OpenCL is not only an API. As it allows programs to run on hardware that may have certain restrictions or offer different features than a classical CPU, traditional languages like C++, Java or C# can not be used to write those programs. Therefore, the OpenCL standard includes the specification of a separate language that is used to write small programs that are executed on a hardware device. These programs are called kernels and are written in the OpenCL C language, which is a restricted version of C99 with extensions for vectorization and handling OpenCL’s abstract memory model.

To allow OpenCL to support many different hardware platforms it consists of the following com­ponents:


The application programming interface (API) is specified by the Khronos Group, ensuring that every vendor implementation of OpenCL is compatible and exchangeable. The API is provided as a set of C header files that a software developer can download from Khronos’ Website. These headers are typically also shipped with an SDK. Khronos additionally specifies a C++ wrapper around the C API. Bindings for other languages exist but they are not maintained by Khronos. The API is used by a conventional program (e.g., written in C++) to run kernels on an OpenCL capable device. This program is called the host application.


The software development kit is the collection of tools and resources, a software developer needs to write applications using OpenCL. An SDK is usually provided by a vendor, an implementor of OpenCL. Examples of such SDKs are the NVIDIA CUDA Toolkit and AMD’s Accelerated Parallel Processing (APP) SDK. These SDKs typically contain header files to be included by a C/C++ program and static libraries for the linker, which are responsible for binding to the OpenCL driver at runtime. Furthermore, code examples, tutorials, documentation, developing tools etc. may be provided depending on the vendor. With headers and static libraries, an SDK contains all resources necessary to write and compile an OpenCL application.

OpenCL C language

Kernels are typically written in separate source files using the OpenCL C language. An OpenCL application reads these source files at run time and sends them to the OpenCL compiler to create a binary for one or more available hardware devices where it may be executed. A source file written in the OpenCL C language may consist of several functions, variable definitions, control flow statements, comments, etc., but has to have at least one function prefixed with the kernel attribute. This function may be called by the host application through the OpenCL API and serves as an entry point into a kernel.

OpenCL C Compiler

OpenCL kernels must be compiled for a specific platform before they can be executed. This compilation is initiated and controlled by the host application through the API. The separate compilation at run time is required to retain OpenCL’s portability, as an OpenCL application may be deployed on any kind of machine with a suitable driver. Consequently, the available OpenCL implementation (providing the compiler) and the used hardware device (affecting the compiler’s output) may only be determined at runtime.

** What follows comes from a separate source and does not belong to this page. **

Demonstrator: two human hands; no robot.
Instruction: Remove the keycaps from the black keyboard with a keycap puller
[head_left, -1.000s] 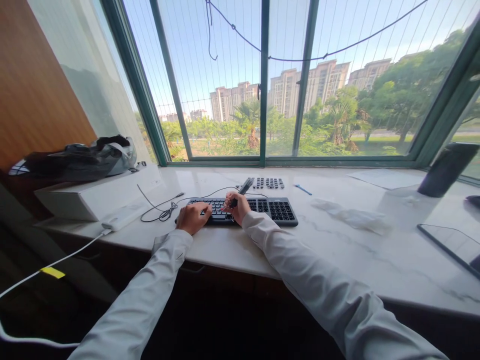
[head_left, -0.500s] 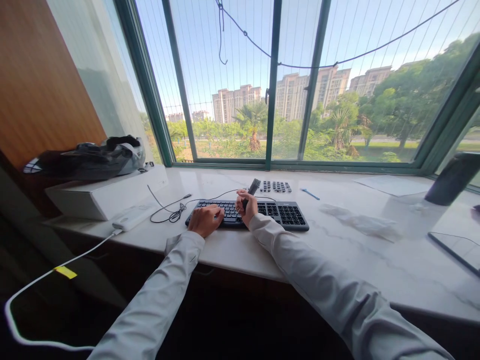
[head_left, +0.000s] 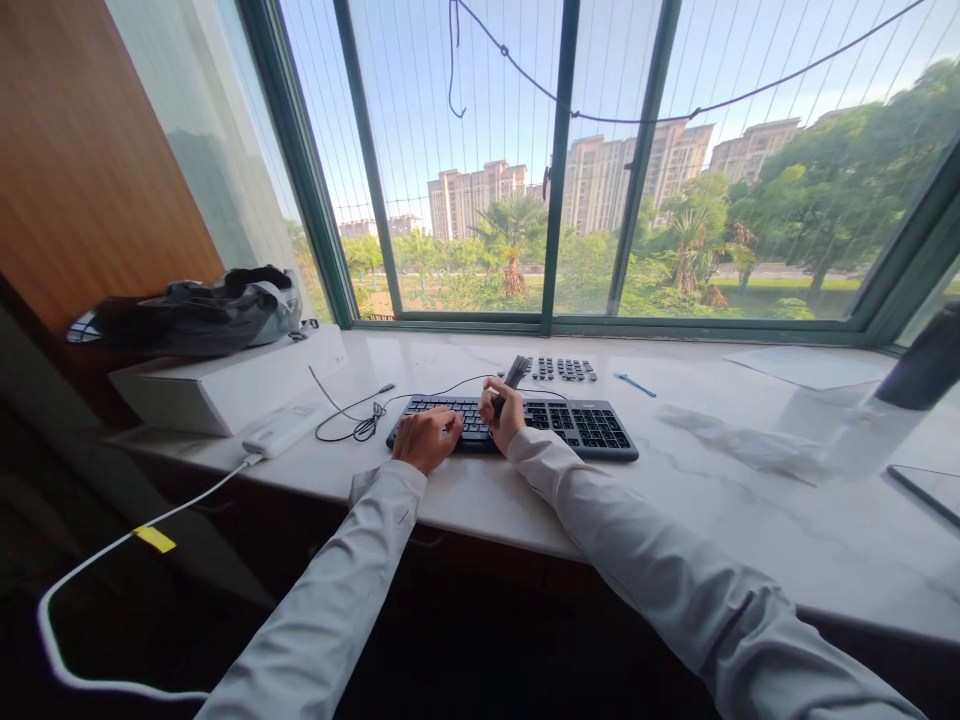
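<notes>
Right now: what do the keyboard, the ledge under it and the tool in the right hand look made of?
Keyboard: matte black plastic, likely. Ledge: polished white stone, grey veins, glossy reflections; maybe marble or imitation. Tool in the right hand: dark, probably plastic; too small to confirm.

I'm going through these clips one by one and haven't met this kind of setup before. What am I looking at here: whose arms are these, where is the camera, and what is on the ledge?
There is no machine: a person wears a camera on the head, so this single view looks forward and down along their own two sleeved arms. They work at a pale marble ledge under a big window. The left hand rests on the left end of a black keyboard. The right hand is closed round a slim dark tool whose upper end sticks up; what kind of tool is too small to tell. Behind the keyboard lie rows of loose dark keycaps and a small blue stick. To the left are a coiled thin cable and a white box with a dark bag on top.
</notes>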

Finally, the driver is OpenCL’s core. It implements the OpenCL API and maps the functionality specified in the standard to a vendor’s hardware. The host application uses the driver through the API to initialize OpenCL, compile kernels, allocate memory resources, initiate computations and communicate with kernels running on a device. A driver is always specific to a dedicated hardware and must therefore be provided by a vendor. The driver is sometimes also referred to as Installable Client Driver (ICD).

2.3 Hardware architectures

One of the greatest advantages of OpenCL and also one of the biggest influences on its design is OpenCL’s ability to support devices of many different hardware architectures. These devices can be used through OpenCL by the same common API and may even be used together in a single application or computation, which is sometimes referred to as heterogeneous computing. A closer look into the architectures of the two most common hardware devices, namely CPUs and GPUs, may help the reader to better understand design decisions made by the Khronos Group when OpenCL was conceived. Furthermore, a deeper understanding of graphics hardware will be needed for the implementation chapters of this thesis.

2.3.1 Central Processing Unit (CPU)

The CPU is the kind of processors developers are mostly used to. Software written in common languages like C++, Java or C# is directly or indirectly (using a Virtual Machine) executed on this kind of hardware. Figure 2 shows the design of a modern processor by the example of an Intel Ivy Bridge quad-core. One can see the four physical cores of the processor. Thanks to hardware multithreading (Hyper-threading in Intel terms) each physical core can process a pair of threads which are seen as two virtual CPUs by the operation system resulting in 8 available cores for an application. Note the on-chip graphics processor in the Ivy Bridge architecture which can be used as a replacement for a graphics card. It is however not used as general processing device such as the CPU’s cores.

illustration not visible in this excerpt

Figure 2: Architectural overview of an Intel Ivy Bridge processor. (Shimpi and Smith 2012)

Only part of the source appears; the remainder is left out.